### Goal of the exercise:
Using the entries below, copy out all lines where "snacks" is found.

### Task material:
..........

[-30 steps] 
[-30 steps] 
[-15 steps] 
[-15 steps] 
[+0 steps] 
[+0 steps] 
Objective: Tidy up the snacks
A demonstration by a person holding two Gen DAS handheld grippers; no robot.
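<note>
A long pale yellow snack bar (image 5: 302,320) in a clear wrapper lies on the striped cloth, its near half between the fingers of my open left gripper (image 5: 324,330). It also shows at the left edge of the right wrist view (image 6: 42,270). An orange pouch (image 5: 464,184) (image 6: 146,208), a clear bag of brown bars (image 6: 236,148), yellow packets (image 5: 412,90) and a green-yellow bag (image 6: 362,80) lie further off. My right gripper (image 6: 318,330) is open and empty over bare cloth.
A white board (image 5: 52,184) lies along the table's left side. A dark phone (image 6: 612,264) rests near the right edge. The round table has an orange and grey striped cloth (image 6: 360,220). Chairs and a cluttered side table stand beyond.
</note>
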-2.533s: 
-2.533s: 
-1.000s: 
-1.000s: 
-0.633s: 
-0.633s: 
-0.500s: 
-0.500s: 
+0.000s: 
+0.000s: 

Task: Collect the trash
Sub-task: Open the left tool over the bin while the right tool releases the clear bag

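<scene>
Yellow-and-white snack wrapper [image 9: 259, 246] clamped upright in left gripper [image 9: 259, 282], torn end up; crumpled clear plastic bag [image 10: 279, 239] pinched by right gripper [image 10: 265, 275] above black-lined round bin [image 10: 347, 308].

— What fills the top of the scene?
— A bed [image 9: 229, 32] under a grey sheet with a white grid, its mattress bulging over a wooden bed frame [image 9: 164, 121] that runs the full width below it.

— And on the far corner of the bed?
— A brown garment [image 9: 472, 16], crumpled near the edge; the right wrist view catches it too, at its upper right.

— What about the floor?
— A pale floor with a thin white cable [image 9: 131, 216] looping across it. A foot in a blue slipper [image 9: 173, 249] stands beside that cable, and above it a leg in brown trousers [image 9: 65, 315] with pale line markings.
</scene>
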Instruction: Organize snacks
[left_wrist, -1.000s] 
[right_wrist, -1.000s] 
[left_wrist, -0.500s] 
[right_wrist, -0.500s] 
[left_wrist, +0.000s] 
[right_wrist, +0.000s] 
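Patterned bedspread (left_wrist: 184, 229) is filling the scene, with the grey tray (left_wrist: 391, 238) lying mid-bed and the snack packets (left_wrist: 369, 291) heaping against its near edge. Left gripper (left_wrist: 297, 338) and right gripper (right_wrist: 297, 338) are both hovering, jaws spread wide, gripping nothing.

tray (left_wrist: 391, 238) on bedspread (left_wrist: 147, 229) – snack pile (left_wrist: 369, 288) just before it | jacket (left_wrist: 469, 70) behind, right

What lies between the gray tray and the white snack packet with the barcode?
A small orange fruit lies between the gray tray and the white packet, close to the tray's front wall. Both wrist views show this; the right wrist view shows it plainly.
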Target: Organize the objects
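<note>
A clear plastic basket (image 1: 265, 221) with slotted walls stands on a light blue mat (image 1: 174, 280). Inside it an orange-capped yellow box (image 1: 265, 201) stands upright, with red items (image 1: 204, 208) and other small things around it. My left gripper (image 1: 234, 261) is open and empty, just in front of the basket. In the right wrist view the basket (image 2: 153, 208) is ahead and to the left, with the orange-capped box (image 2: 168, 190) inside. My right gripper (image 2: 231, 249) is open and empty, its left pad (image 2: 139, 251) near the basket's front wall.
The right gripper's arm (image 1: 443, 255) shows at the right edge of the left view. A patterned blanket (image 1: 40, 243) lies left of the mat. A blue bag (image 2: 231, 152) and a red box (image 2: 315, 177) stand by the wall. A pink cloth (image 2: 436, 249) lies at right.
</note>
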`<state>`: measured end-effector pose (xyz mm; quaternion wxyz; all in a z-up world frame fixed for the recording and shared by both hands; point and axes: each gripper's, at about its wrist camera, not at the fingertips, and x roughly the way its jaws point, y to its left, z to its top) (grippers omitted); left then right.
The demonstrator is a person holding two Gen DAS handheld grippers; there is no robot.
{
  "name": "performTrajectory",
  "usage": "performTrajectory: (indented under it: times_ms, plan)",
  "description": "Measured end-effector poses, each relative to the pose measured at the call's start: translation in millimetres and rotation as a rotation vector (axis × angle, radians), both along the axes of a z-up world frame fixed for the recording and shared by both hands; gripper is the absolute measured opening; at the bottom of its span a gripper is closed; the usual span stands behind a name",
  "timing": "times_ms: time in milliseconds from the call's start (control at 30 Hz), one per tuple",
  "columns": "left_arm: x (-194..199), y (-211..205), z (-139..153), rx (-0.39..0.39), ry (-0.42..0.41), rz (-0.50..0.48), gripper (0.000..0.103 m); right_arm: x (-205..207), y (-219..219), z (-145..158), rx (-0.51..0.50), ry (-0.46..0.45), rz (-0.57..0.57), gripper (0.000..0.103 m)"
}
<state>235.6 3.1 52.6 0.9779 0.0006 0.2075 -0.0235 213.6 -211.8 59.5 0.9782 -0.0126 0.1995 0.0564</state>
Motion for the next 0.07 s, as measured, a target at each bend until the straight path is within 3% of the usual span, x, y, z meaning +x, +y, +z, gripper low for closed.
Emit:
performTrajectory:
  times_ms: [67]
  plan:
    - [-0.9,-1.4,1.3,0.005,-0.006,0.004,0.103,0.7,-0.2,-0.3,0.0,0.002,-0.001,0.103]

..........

### Solution to the exercise:
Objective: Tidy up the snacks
Instruction: Organize snacks

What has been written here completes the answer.